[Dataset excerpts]
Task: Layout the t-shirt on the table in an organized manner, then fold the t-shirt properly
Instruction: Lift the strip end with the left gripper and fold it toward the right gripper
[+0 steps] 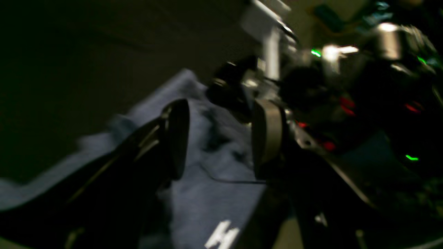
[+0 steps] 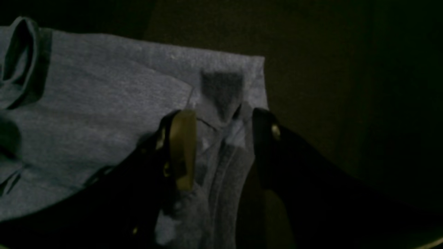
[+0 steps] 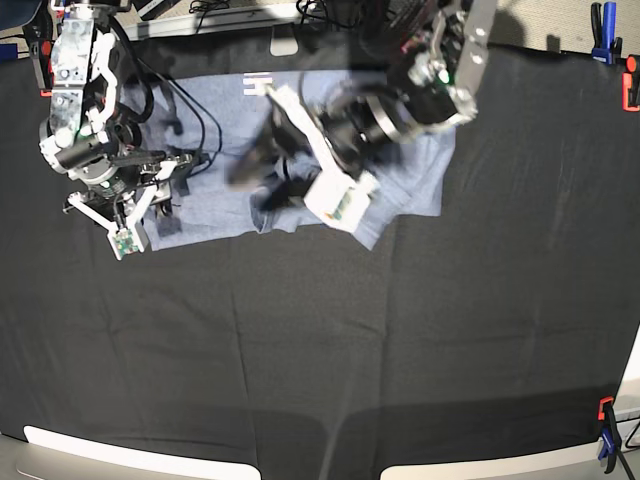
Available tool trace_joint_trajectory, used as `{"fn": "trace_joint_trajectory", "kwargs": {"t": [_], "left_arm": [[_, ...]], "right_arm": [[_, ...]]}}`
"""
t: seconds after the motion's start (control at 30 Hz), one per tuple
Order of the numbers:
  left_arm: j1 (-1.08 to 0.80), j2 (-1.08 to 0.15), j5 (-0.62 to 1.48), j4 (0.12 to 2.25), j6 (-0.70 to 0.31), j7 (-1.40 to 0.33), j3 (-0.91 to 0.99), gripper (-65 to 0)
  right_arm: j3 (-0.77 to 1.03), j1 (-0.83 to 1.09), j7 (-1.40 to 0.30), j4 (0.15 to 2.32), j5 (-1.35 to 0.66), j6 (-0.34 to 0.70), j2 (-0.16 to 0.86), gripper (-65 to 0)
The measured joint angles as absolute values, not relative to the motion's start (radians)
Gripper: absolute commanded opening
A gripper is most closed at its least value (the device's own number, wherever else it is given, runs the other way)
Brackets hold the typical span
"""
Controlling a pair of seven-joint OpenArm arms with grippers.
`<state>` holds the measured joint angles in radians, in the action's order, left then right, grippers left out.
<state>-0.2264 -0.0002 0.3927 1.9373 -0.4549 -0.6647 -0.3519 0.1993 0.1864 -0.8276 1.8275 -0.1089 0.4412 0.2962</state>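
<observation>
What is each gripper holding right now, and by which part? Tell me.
Nothing is held. The left gripper stands open above the t-shirt. The right gripper is open too, fingers straddling folded fabric near the shirt's edge without pinching it.

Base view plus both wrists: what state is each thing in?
t-shirt: lying on the table, partly folded, rumpled.
left gripper: open above the shirt, holding nothing.
right gripper: jaws apart, straddling a shirt fold.
table: draped in black cloth.

One t-shirt [image 3: 225,190] lies on one black-draped table [image 3: 320,340], two robot arms over it, each with one gripper; three orange clamps [image 3: 630,90] and two blue clamps [image 3: 600,20] line its edges.
</observation>
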Motion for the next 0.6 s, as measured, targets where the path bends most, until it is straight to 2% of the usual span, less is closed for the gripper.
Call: {"fn": "trace_joint_trajectory", "kwargs": {"t": [0.07, 0.2, 0.43, 0.6], "left_arm": [[-0.216, -0.001, 0.306, 1.954, -0.447, -0.709, -0.342, -38.0], [-0.224, -0.011, 0.127, 1.956, -0.302, -0.740, -0.328, -38.0], [-0.224, -0.014, -0.121, 1.956, -0.130, -0.757, -0.326, -38.0], [-0.224, -0.014, -0.132, 1.956, -0.109, -0.798, -0.326, -38.1]], "right_arm": [[0.199, 0.186, -0.828, 1.827, -0.109, 0.442, 0.296, -39.1], [0.199, 0.186, -0.828, 1.827, -0.109, 0.441, 0.297, -39.1], [0.199, 0.186, -0.820, 1.827, -0.109, 0.441, 0.297, -39.1], [0.199, 0.188, -0.820, 1.827, -0.109, 0.442, 0.296, -39.1]]}}
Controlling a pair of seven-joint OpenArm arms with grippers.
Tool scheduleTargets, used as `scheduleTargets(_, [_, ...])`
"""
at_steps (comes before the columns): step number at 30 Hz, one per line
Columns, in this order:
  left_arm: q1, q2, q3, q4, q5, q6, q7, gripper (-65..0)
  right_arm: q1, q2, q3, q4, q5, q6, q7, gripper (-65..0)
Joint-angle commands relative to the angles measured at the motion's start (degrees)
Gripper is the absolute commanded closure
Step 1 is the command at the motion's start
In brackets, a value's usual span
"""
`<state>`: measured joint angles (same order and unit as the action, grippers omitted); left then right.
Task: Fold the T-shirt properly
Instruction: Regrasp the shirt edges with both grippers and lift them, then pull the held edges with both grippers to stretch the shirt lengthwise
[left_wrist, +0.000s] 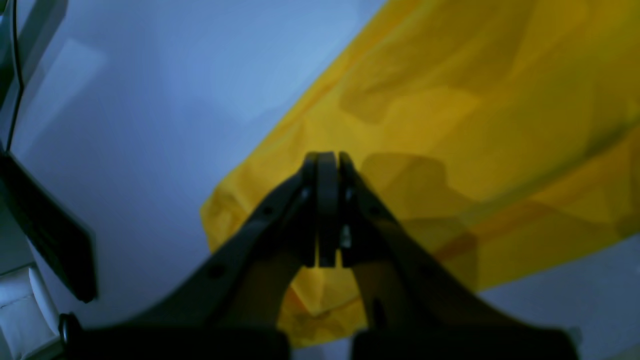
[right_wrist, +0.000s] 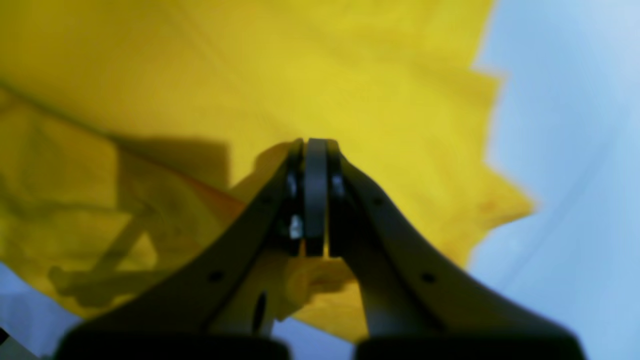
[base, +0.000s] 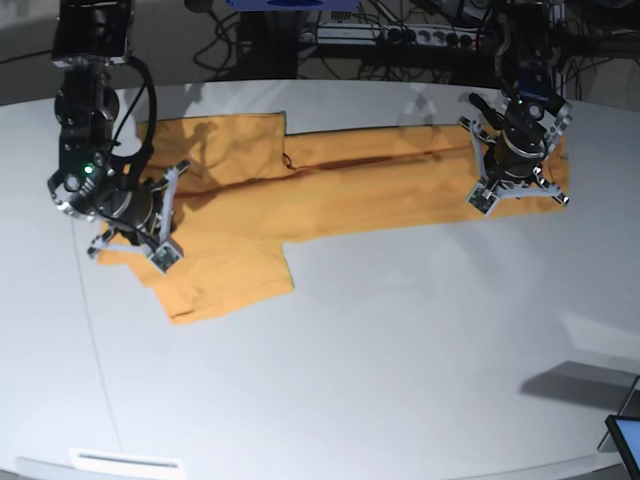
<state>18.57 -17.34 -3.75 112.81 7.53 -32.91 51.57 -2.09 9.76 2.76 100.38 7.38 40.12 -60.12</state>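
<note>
The orange-yellow T-shirt (base: 330, 190) lies flat across the far half of the white table, sleeves toward the left and hem toward the right. My right gripper (base: 130, 210) points down onto its left end, beside the near sleeve. In the right wrist view this gripper (right_wrist: 315, 142) is shut, with the T-shirt (right_wrist: 300, 65) bunched under the jaws. My left gripper (base: 512, 170) is down on the hem end at the right. Its wrist view shows the gripper (left_wrist: 327, 156) shut near the T-shirt's (left_wrist: 475, 100) corner, pads pressed together.
The white table (base: 400, 350) stretches toward the near edge. A dark screen corner (base: 625, 440) pokes in at the bottom right. Cables and a power strip (base: 400, 35) run along the back. A dark panel (left_wrist: 45, 225) stands left of the left gripper.
</note>
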Motion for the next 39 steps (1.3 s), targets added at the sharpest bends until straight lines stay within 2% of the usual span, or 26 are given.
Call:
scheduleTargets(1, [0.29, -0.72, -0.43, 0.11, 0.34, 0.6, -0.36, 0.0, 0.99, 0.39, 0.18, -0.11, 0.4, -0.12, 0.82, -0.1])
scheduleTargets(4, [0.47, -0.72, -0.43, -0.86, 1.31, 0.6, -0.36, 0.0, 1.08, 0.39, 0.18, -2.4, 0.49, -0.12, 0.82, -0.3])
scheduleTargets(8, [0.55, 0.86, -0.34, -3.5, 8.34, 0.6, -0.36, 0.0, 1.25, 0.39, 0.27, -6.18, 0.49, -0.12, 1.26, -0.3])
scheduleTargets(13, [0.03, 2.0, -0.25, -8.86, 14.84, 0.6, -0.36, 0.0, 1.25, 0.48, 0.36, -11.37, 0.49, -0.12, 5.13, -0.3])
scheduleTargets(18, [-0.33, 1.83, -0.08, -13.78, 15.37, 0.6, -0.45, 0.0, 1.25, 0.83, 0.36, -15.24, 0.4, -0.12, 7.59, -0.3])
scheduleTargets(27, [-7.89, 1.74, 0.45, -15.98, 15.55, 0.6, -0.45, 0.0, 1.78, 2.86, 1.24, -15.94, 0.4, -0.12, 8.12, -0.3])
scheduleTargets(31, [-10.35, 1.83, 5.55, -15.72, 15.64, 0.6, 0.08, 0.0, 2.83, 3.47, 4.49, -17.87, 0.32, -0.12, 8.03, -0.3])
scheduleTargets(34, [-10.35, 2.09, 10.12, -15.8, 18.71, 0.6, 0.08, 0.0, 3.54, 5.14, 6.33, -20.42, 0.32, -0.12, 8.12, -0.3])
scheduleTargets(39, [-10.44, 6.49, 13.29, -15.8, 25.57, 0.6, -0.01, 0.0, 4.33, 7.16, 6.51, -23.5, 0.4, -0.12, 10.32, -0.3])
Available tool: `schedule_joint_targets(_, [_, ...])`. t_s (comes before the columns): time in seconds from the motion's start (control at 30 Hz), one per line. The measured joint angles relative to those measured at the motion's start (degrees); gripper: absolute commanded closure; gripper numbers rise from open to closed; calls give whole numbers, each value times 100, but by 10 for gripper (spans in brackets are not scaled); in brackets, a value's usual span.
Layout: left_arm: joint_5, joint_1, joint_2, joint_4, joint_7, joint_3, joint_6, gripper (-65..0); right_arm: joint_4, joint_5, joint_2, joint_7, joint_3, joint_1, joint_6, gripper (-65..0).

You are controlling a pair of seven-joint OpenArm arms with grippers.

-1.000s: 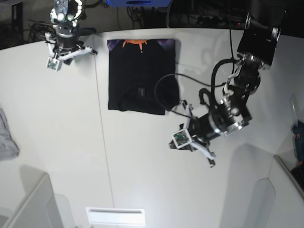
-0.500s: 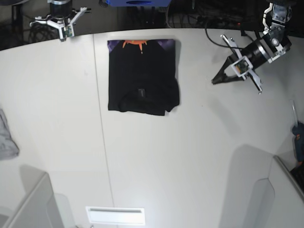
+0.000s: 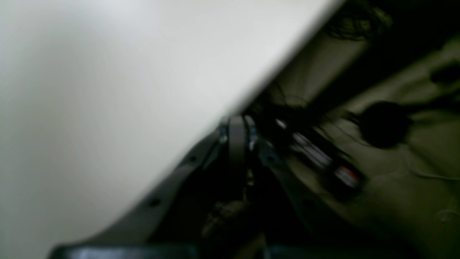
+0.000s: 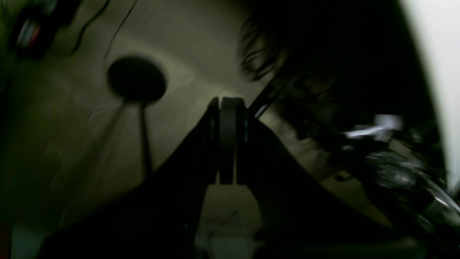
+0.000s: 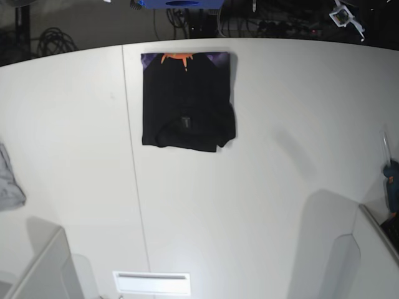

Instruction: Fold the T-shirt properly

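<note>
Grey cloth: a small crumpled grey cloth [image 5: 9, 177] lies at the table's left edge, partly cut off by the frame, well apart from the shirt.
T-shirt: the large plain black short-sleeved cloth T-shirt [image 5: 187, 103] lies folded into a compact rectangle at the far middle of the white table [image 5: 249, 205], a purple and orange print showing along its far edge.
Handling: it looks soft, light and limp, likely to sag and slide on the smooth top; the near hem, which looks bunched, and the right corners seem the best places to pinch.
Right gripper: the right gripper [image 4: 227, 140] hangs past the table's far edge, fingers pressed together on nothing.
Left gripper: the left gripper [image 3: 236, 144] is likewise closed and empty, beside the table's edge.
Hard to see: both wrist views are dark and blurred; the floor clutter cannot be identified. In the base view only a white scrap of the left arm shows at far right.
</note>
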Motion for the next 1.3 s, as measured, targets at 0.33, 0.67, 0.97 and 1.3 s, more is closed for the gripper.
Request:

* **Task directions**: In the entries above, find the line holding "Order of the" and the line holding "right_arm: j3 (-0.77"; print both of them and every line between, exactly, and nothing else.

* **Completed exercise**:
Order of the numbers:
  left_arm: j1 (-1.08 to 0.80), j2 (-1.08 to 0.15), j5 (-0.62 to 1.48), j4 (0.12 to 2.25), j6 (-0.70 to 0.31), j7 (-1.40 to 0.33), j3 (-0.91 to 0.99), gripper (-65 to 0)
  right_arm: j3 (-0.77 to 1.03), j1 (-0.83 to 1.09), j7 (-1.40 to 0.30), j4 (0.15 to 2.32), j5 (-1.35 to 0.66), j6 (-0.34 to 0.70), j2 (-0.16 to 0.86), gripper (-65 to 0)

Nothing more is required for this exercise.